You may find that you lose your appetite, or feel nauseated and don't feel like eating when you are sick. The foods listed below can help you to get everything you need nutritionally when sick. 

  • DIY Popsicles: Make these with 100% fresh juice, freeze them and voila! They will help to soothe a sore throat and give you some hydration
  • Vegetable Juice: If the last thing you feel like doing when sick is chopping up a salad having a glass of fresh vegetable juice is an easy way to get your nutrients in. My favourite combo is beetroot, celery, carrot, ginger, apple and pear.
  • Garlic: While this isn’t the most pleasant to chomp on raw, garlic has anti-microbial properties that are good for healing viruses. Try roasting some with other veggies to bring out the sweetness.
  • Ginger: This is another one of my favourites when sick. It is great for soothing stomach aches and nausea, it may also help to fight inflammation. Try freshly grating it into other foods or having ginger tea if it is too strong for you fresh.
  • Broth-based soup: Ahhh, the old chicken soup wives tale! Chicken soup can be good for making you feel better because chicken contains an amino acid called cysteine, which helps to thin mucus in the lungs. The hot broth helps to keep your nasal passages clear and it can also help prevent dehydration. If you are vegetarian, try miso soup as an alternative.
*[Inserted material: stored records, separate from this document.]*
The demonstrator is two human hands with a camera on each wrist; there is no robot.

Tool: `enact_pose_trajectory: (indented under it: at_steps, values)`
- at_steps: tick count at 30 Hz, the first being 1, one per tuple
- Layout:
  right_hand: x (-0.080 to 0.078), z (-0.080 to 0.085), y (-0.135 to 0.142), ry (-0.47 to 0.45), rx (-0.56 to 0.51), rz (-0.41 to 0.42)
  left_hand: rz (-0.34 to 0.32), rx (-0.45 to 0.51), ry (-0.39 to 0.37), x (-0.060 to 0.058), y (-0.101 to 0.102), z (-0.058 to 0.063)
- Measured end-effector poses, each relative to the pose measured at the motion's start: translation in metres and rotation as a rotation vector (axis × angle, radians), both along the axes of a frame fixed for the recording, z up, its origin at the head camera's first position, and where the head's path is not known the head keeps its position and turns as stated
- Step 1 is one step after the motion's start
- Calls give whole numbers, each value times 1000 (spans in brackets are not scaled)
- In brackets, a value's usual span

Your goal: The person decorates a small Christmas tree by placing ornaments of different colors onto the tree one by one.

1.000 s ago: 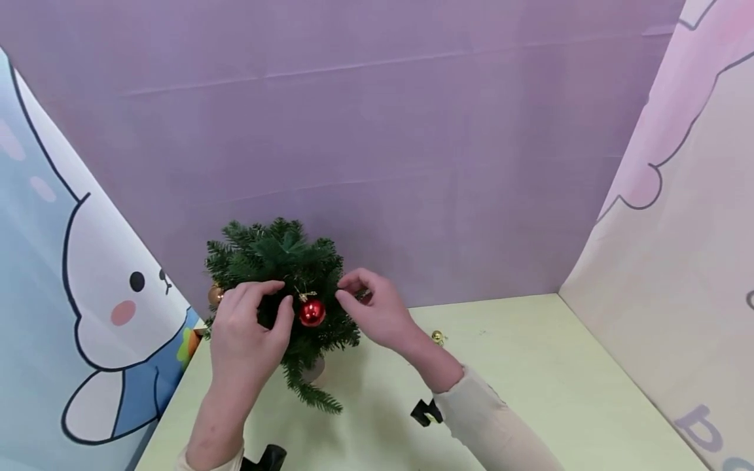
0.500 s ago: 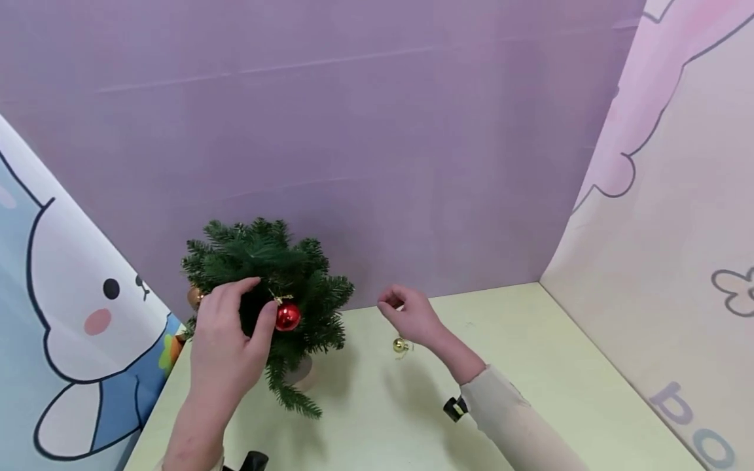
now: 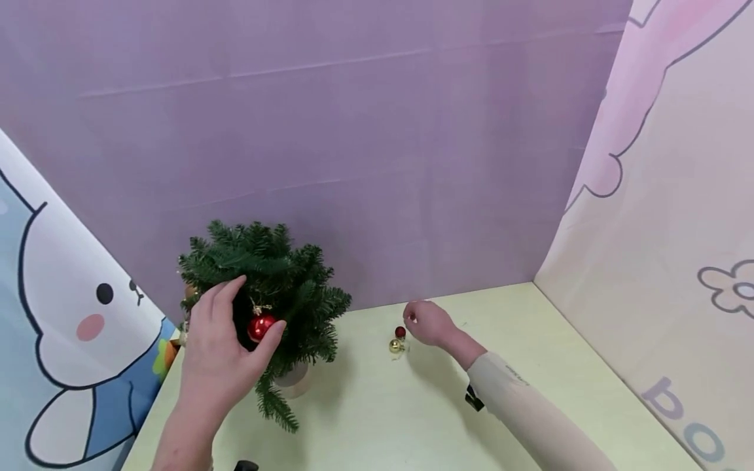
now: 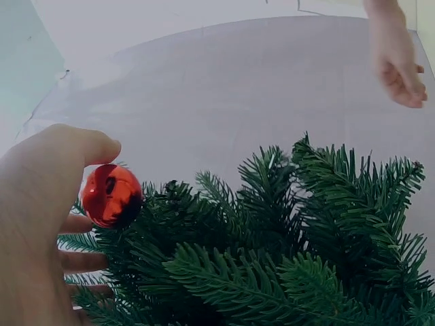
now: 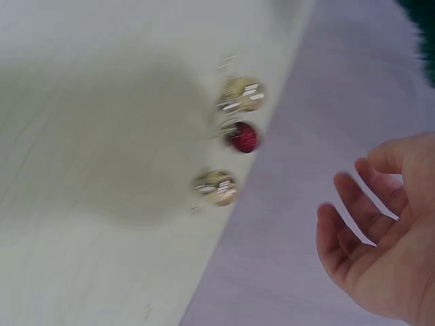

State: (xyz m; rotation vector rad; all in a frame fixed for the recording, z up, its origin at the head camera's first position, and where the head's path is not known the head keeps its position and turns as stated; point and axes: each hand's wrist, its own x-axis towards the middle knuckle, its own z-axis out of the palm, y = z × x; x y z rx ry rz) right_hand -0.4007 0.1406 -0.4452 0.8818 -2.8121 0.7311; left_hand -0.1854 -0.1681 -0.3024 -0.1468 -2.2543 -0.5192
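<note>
A small artificial Christmas tree (image 3: 312, 288) stands at the left of the table in the head view. A shiny red bauble (image 3: 260, 327) with a gold bow hangs on its front. My left hand (image 3: 220, 343) is curved loosely about this bauble, thumb and fingers spread on either side. In the left wrist view its fingers reach in among the branches. My right hand (image 3: 432, 324) hovers over the table, fingers loosely curled with nothing in them. Close to it lie a dark red bauble (image 5: 245, 138) and two gold baubles, one above (image 5: 248, 93) and another below (image 5: 223, 188) in the right wrist view.
The tree's pale pot (image 3: 292, 384) sits on the light yellow-green table (image 3: 383, 418). A purple backdrop (image 3: 383, 163) rises behind the table. Printed panels flank it, a cartoon panel (image 3: 65, 314) at left. A copper bauble (image 3: 190, 291) hangs at the tree's left side.
My right hand has drawn away from the tree to the right, above the loose baubles. My left hand stays by the red bauble. The head view has shifted, and the dark red bauble now shows.
</note>
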Motion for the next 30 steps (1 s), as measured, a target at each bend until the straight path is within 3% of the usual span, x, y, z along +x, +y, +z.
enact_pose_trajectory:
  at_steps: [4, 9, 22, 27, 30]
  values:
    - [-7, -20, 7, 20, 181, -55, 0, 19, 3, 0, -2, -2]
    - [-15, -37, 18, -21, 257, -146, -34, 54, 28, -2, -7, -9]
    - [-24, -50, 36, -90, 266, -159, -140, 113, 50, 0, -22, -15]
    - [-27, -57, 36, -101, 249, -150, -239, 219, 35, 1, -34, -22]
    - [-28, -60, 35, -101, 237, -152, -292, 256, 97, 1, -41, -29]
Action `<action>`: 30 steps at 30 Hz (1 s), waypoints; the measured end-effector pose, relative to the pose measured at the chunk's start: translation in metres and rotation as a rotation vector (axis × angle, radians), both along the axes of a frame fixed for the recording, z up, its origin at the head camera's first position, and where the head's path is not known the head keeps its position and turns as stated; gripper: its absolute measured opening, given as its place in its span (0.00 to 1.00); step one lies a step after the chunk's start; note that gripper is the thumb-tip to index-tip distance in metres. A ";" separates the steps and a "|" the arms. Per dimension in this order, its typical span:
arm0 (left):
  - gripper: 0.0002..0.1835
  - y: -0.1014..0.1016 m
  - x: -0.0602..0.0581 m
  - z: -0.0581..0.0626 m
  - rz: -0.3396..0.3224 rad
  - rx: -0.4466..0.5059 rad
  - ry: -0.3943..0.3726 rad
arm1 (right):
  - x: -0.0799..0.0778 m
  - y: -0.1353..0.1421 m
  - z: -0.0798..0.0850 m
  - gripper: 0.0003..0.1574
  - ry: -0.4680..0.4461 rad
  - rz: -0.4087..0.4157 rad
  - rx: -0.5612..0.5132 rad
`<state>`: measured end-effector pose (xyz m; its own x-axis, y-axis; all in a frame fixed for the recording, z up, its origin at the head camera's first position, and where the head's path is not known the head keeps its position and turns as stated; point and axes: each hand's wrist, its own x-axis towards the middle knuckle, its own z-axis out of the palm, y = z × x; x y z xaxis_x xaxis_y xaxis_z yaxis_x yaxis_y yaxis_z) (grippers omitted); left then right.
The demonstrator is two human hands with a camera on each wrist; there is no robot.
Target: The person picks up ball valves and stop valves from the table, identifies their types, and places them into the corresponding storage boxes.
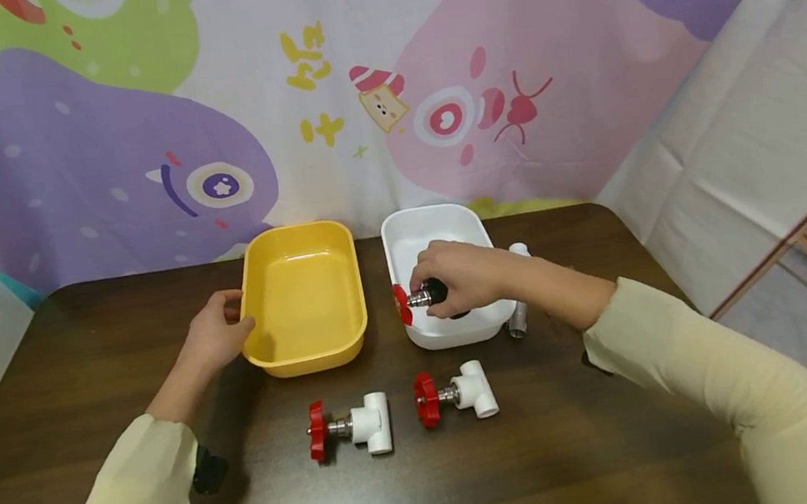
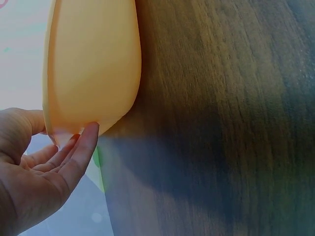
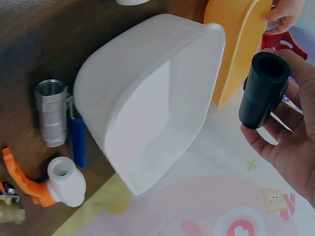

Those are some things to consider about exercising when sick

I hope these tips have helped girls, and remember if you are sick, rest up! You finally have the perfect excuse to catch up on your TV shows or to get some sleep. Take care of yourselves!

* Disclaimer: This blog post is not intended to replace the advice of a medical professional. The above information should not be used to diagnose, treat, or prevent any disease or medical condition. Please consult your doctor before making any changes to your diet, sleep methods, daily activity, or fitness routine. Sweat assumes no responsibility for any personal injury or damage sustained by any recommendations, opinions, or advice given in this article.